Un dernier élément que nous désirons mettre en avant est la possibilité de faire gérer un fonds d’investissement luxembourgeois par une entité régulée non-luxembourgeoise. Cette possibilité existe depuis des années mais elle a été relativement peu utilisée dans le passé. Avec la consolidation du marché et son évolution décrite précédemment (coûts en hausse), il est fort probable que de plus en plus d’intervenant fassent appel à cette possibilité, ce qui entrainerait également, indirectement, une consolidation ou en tout cas une réduction de la taille et/ou du nombre de gestionnaires de fonds d’investissement, même si la taille de l’industrie des fonds d’investissement n’est pas directement impactée. C’est juste que de plus en plus de fonds seront gérés depuis l’étranger.
Conclusion
L’industrie des fonds d’investissement a atteint sa pleine maturité. Il y a déjà eu des évolutions et une certaine consolidation, mais nous sommes plus que probablement au début d’une évolution plus significative de l’industrie.

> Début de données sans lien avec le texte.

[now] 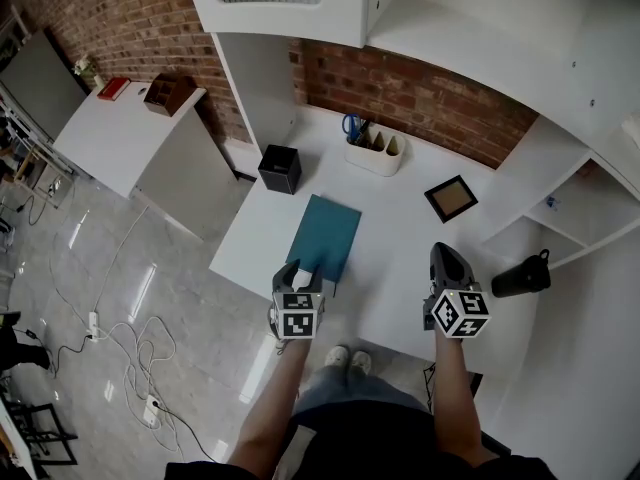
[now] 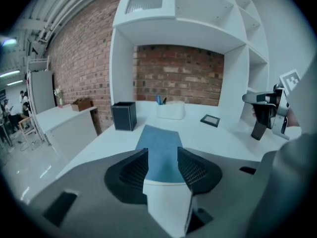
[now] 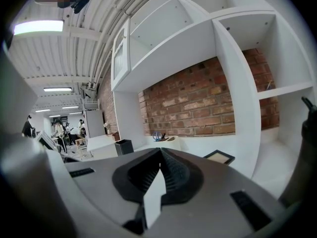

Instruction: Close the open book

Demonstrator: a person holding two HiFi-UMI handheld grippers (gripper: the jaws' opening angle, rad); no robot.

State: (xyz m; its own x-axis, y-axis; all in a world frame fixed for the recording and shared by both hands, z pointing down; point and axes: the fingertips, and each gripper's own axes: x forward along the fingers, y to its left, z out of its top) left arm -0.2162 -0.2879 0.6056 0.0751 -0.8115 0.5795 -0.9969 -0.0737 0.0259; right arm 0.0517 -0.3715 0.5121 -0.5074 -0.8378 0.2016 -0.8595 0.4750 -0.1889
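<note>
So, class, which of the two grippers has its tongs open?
The left gripper: its tongs stand apart and empty; on the right gripper they press together.

**Brick and white shelving frame a bright workroom**

A red brick wall (image 1: 420,93) runs behind a tall white shelving unit (image 1: 300,8), whose open compartments rise over a white table (image 1: 400,238) set into its corner. To the left, a white side table (image 1: 120,133) stands against the same brick. The floor (image 1: 80,258) is glossy grey tile that catches streaks of light. White cables (image 1: 115,333) loop across it to a power strip (image 1: 152,406). Overhead, a long strip light (image 3: 38,28) glows beneath what looks like a ribbed white ceiling (image 3: 99,19), though the wide lens bends it. More strip lights line the far end of the room.
</note>
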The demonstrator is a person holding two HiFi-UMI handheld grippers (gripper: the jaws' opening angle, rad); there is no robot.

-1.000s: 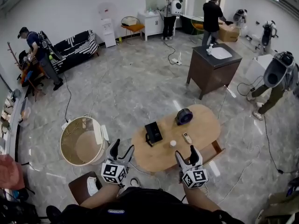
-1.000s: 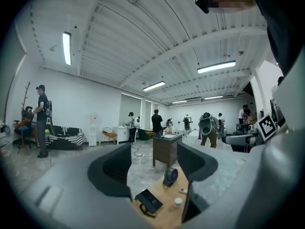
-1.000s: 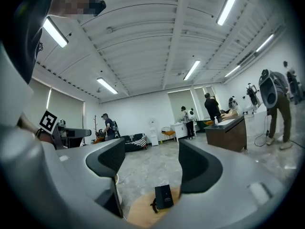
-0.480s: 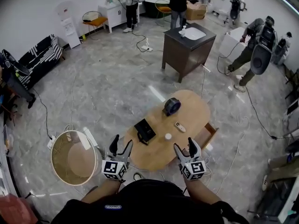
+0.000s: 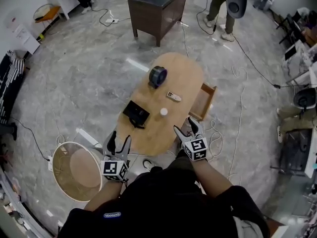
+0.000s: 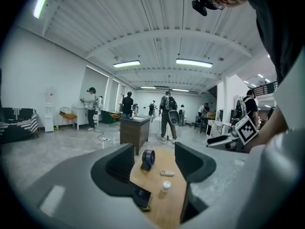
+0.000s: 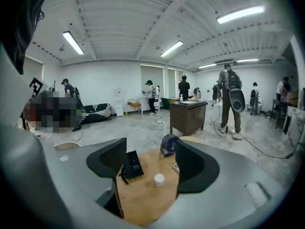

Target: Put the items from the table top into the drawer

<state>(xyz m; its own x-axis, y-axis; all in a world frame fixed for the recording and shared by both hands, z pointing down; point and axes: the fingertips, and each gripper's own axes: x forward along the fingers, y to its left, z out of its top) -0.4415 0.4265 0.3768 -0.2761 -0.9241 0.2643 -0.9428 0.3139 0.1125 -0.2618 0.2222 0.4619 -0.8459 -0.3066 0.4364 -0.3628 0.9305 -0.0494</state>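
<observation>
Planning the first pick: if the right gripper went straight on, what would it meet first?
Probably the small white jar on the wooden table, seen between the open jaws of the right gripper; depth is unclear.

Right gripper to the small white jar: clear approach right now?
Likely yes. The right gripper, jaws open and empty, faces the white jar across bare tabletop; the black box and the remote sit clear to either side.
</observation>
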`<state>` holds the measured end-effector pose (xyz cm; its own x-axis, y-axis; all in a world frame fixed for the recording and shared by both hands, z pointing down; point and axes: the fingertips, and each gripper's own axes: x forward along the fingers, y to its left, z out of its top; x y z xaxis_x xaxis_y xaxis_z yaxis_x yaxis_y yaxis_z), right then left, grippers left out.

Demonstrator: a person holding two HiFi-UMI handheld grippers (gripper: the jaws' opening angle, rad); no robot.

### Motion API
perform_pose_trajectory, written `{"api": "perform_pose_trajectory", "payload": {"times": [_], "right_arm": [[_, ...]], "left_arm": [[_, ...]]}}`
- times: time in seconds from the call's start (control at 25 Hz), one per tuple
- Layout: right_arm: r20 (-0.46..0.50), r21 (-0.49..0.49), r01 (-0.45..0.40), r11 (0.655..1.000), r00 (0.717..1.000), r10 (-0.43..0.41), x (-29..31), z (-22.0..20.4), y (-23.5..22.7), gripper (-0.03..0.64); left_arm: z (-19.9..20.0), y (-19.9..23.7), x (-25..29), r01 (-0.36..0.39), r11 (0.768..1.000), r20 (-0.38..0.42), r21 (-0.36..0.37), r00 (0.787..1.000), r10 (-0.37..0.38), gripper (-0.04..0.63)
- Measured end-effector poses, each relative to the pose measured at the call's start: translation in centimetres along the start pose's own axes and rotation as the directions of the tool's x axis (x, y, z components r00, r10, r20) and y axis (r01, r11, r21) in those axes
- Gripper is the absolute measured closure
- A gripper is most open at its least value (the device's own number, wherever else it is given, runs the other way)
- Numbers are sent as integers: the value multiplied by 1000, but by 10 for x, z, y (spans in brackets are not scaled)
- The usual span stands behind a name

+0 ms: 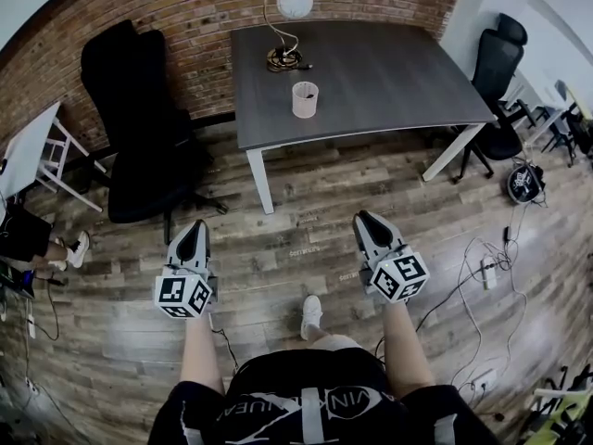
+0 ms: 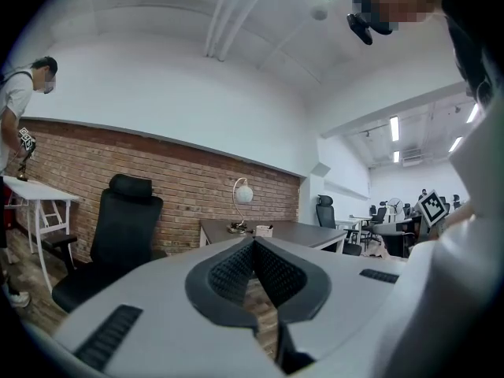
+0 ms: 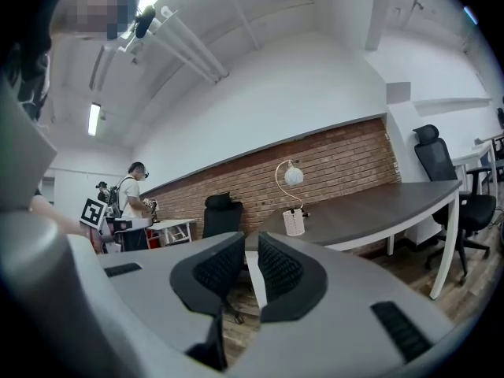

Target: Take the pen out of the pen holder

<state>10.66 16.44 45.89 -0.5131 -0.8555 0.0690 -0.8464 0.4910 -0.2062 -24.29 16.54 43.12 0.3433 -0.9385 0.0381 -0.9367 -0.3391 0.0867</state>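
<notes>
A white mesh pen holder stands on the grey table, far ahead of both grippers; no pen shows in it at this distance. In the left gripper view the pen holder is a small shape just above the jaw tips, and in the right gripper view the pen holder stands beside the lamp. My left gripper and right gripper are held level over the wooden floor, well short of the table. Both are shut with nothing between the jaws, as the left gripper and right gripper show in their own views.
A curved desk lamp stands behind the holder. A black office chair sits left of the table, another chair at its right. Cables and a power strip lie on the floor at right. A person stands by a white table.
</notes>
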Motion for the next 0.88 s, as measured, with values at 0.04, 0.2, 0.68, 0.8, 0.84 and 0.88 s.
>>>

Les intervenants les plus agiles et dynamiques devraient pouvoir tirer leur épingle du jeu, mais il y a un risque business ou en tout cas de rentabilité pour les intervenants de taille moyenne ou modeste qui ne se préparent pas à cette évolution important qui, même si nous ne l’appelons par révolution, pourrait être vue comme telle dans dix ans, quand l’industrie aura vécu cette mutation.